NMST539 | Lab Session 6

Factor Analysis with R

LS 2017 | Tuesday 18/04/2017

Rmd file (UTF8 encoding)

The R-software is available for download from the website: https://www.r-project.org

A user-friendly interface (one of many): RStudio.

Manuals and introduction into R (in Czech or English):

  • Bína, V., Komárek, A. a Komárková, L.: Jak na jazyk R. (PDF súbor)
  • Komárek, A.: Základy práce s R. (PDF súbor)
  • Kulich, M.: Velmi stručný úvod do R. (PDF súbor)
  • De Vries, A. a Meys, J.: R for Dummies. (ISBN-13: 978-1119055808)

Introduction into FA

Factor analysis is an effective statistical method for dimensionaly reduction especially in situation where one needs to use the data for further analysis and calculations (e.g. regression). It is used to describe the overall correlation among all variables however, using a potentially lower number of variables which are called factors. These factors are, however, unobserved random variables.

The factor analysis approach searches for similar covariates with respect to their mutuall correlation. All variables with mutually high correlation are represented with a factor (or a linear combination of factors) instead.

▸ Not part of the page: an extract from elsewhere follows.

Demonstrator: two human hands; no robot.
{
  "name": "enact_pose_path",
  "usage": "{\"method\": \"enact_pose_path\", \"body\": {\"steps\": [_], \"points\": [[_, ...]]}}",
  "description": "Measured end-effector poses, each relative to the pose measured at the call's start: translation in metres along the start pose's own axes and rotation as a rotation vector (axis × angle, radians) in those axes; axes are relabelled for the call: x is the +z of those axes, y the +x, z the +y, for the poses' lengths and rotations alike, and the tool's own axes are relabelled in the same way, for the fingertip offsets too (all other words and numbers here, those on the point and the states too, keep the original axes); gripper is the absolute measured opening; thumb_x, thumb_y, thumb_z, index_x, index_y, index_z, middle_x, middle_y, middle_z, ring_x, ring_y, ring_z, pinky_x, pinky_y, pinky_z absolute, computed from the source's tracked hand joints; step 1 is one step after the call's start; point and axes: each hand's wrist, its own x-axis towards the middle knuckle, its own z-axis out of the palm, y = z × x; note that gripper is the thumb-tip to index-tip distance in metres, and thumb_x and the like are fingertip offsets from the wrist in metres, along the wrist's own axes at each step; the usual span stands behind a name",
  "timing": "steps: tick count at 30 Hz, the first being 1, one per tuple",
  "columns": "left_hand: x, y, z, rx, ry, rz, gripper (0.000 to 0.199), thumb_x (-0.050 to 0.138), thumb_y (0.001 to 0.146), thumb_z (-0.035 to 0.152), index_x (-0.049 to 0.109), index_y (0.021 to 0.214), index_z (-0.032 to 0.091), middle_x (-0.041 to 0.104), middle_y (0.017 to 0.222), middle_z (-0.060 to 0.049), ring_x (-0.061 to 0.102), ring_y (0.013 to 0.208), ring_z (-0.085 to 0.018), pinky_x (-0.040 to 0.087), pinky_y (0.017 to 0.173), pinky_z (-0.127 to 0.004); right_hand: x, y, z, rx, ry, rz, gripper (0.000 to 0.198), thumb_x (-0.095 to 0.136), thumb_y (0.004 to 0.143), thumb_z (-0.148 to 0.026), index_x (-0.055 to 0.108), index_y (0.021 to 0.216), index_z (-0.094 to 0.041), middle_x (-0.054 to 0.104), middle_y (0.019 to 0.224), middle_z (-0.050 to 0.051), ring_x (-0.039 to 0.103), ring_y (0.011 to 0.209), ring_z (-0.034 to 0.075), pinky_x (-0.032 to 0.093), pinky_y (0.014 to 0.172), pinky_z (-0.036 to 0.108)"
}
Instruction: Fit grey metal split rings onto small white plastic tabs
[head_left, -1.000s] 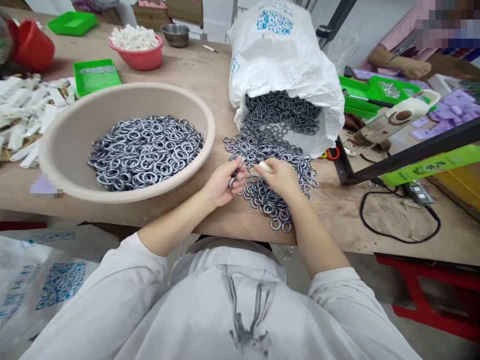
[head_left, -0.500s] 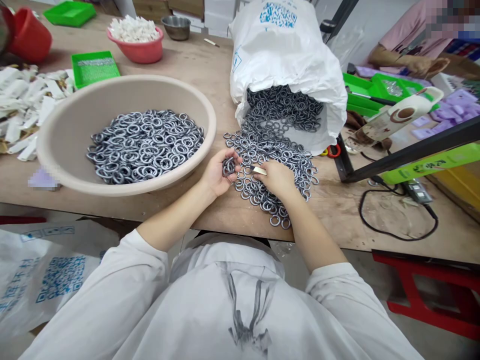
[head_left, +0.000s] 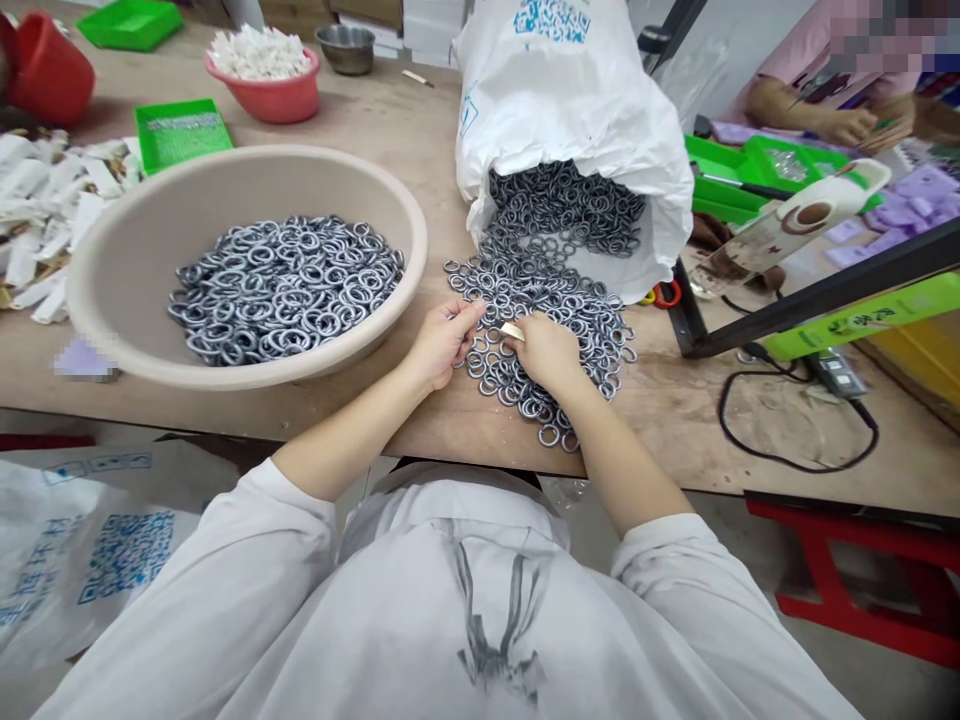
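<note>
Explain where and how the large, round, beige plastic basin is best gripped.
Probably grip the basin by its thick rim, at left and right together, coming from the near side: it stands upright and wide, the shiny grey rings inside leaving that rim bare.

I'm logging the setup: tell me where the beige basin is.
In the head view, the beige basin stands on the table's left side, between the white pieces and the left hand.
</note>
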Motion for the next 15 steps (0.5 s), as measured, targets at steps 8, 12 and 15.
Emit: {"method": "enact_pose_path", "body": {"steps": [8, 12, 15], "points": [[0.001, 0.001, -0.003, 0.019, 0.034, 0.013, 0.031, 0.071, 0.078, 0.034, 0.045, 0.071, 0.018, 0.043, 0.052, 0.009, 0.032, 0.035, -0.002, 0.013, 0.033, -0.015, 0.000, -0.001, 0.001, -0.058, 0.096, 0.024, 0.029, 0.067, 0.086, -0.042, 0.073, 0.111, -0.028, 0.066, 0.101, 0.008, 0.062, 0.088, 0.024, 0.038, 0.067, 0.030], [0.000, 0.002, -0.005, 0.035, 0.051, 0.042, 0.027, 0.068, 0.080, 0.031, 0.046, 0.071, 0.018, 0.043, 0.050, 0.009, 0.032, 0.034, -0.002, 0.013, 0.033, -0.015, -0.002, 0.000, 0.004, -0.072, 0.143, 0.019, 0.025, 0.067, 0.087, -0.038, 0.075, 0.108, -0.027, 0.068, 0.099, 0.007, 0.061, 0.086, 0.023, 0.036, 0.066, 0.030], [0.000, 0.003, -0.006, 0.051, 0.052, 0.065, 0.027, 0.068, 0.080, 0.032, 0.046, 0.071, 0.018, 0.043, 0.050, 0.009, 0.032, 0.034, -0.002, 0.013, 0.033, -0.015, -0.003, 0.000, 0.011, -0.137, 0.210, -0.004, 0.028, 0.070, 0.084, -0.039, 0.075, 0.109, -0.028, 0.067, 0.098, 0.005, 0.061, 0.087, 0.022, 0.037, 0.068, 0.029]]}}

In some sense the factor analysis approach can be considered to be a generalization of the classical principal component analysis (PCA) with one great advantage at the end - much more convenient interpretation of the factors.

In the statistical software R there is function factanal() available under the standard R instalation. Beside that, there are many more additinal functions and packages which can be downloaded and installed in R (e.g. Factanal() function in the ‘FAiR’ package; fa.promax() function in the ‘psych’ package;).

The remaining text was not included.